**TASK PROMPT:**
Go through the data below line by line. Give only the number of lines that contain "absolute".

**COLLECTED MATERIAL:**
___

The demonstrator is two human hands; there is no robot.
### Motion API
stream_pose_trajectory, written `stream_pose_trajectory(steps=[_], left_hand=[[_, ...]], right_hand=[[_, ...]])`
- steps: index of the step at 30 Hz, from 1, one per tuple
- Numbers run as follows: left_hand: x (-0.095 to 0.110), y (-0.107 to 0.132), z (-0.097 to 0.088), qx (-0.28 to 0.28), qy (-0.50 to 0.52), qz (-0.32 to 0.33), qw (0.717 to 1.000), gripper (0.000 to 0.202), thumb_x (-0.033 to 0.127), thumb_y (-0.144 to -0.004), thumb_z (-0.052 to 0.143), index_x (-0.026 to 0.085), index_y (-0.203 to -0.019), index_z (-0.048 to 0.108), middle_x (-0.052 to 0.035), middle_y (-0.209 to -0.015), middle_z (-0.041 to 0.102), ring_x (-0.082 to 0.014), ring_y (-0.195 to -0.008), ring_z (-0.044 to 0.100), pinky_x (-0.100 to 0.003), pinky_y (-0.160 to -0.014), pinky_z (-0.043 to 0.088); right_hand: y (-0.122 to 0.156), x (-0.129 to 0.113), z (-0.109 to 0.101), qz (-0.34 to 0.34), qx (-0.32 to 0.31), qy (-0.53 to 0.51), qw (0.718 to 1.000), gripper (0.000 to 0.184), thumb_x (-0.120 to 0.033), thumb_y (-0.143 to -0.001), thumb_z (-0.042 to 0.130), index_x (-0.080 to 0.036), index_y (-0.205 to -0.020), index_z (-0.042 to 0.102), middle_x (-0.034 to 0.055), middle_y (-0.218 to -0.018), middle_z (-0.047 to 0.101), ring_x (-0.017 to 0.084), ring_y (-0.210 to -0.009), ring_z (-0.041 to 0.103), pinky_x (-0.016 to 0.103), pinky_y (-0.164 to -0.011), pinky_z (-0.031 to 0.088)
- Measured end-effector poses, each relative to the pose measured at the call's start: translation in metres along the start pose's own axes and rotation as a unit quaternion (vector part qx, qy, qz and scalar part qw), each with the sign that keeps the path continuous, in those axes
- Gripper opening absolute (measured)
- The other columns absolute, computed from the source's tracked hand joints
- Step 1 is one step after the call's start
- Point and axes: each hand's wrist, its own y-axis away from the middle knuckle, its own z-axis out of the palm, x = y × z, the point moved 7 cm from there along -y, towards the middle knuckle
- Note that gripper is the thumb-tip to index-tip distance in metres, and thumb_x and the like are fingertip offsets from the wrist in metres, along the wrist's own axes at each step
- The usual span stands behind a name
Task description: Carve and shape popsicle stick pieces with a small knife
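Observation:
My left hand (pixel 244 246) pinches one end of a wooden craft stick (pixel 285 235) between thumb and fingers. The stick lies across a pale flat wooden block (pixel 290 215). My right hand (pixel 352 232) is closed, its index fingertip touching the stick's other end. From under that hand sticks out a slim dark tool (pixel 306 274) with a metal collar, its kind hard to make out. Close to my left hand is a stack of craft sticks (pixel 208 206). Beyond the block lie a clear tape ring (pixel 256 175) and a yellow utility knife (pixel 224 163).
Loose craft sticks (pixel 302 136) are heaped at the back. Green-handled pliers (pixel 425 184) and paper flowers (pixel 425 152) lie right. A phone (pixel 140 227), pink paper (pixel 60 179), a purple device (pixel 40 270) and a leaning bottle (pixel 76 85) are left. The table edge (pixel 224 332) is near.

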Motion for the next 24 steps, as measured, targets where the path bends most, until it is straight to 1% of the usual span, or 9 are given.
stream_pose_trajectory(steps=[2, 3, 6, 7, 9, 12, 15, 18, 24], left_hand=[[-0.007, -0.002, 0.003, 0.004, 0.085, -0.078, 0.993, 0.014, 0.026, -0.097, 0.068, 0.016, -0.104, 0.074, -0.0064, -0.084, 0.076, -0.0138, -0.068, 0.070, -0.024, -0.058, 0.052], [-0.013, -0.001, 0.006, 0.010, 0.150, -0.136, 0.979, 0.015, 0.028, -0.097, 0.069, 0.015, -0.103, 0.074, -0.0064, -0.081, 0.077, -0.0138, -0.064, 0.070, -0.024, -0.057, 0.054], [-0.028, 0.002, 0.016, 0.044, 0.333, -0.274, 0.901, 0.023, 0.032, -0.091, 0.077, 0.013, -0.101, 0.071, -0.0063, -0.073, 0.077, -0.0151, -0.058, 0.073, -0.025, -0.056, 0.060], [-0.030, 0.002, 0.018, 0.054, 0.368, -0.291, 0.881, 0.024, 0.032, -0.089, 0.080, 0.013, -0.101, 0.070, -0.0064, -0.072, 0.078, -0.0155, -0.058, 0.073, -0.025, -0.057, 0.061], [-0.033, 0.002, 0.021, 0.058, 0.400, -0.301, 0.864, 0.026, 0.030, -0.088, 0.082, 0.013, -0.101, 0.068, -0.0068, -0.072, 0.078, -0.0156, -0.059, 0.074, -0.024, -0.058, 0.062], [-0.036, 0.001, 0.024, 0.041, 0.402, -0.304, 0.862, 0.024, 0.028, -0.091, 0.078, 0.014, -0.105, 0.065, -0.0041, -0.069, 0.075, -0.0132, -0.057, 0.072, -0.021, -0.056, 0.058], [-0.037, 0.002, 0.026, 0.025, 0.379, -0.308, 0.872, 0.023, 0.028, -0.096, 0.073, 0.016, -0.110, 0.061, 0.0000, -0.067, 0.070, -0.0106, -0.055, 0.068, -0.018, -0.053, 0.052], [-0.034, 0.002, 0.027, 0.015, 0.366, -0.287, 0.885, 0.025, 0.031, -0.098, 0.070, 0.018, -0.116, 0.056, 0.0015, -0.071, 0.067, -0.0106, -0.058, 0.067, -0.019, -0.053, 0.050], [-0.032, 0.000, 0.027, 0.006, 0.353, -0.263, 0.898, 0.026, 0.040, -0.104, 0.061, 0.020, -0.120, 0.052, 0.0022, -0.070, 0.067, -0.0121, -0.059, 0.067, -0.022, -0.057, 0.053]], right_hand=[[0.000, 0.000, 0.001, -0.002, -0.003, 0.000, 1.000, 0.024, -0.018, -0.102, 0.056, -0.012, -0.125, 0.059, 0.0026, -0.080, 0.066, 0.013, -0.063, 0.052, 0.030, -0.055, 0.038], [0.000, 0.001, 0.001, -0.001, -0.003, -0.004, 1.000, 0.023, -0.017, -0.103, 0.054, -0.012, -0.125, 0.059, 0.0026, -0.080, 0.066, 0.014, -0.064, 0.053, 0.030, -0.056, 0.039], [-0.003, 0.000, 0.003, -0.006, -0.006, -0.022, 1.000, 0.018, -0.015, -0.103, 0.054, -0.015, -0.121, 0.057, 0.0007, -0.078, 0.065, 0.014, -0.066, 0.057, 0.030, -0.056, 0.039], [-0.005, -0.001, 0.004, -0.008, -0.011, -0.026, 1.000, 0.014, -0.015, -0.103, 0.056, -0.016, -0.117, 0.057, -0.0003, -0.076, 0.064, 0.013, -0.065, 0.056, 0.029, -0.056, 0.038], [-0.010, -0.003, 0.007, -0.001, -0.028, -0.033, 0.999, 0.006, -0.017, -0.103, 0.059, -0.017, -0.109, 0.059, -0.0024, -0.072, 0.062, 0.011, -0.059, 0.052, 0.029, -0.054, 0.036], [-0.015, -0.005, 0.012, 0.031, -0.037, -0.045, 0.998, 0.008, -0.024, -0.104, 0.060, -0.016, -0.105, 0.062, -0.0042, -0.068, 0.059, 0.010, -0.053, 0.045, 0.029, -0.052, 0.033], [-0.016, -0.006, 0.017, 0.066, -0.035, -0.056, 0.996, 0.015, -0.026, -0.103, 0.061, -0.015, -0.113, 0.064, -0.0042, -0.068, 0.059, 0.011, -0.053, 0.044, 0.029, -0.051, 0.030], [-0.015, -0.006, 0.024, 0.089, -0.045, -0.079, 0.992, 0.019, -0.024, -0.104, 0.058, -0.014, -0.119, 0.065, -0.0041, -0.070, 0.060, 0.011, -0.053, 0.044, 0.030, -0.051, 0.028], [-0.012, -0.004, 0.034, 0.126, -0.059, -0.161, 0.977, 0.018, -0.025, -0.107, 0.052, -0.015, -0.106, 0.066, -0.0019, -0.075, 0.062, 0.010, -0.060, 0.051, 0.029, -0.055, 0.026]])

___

**SOLUTION TO THE PROBLEM:**
2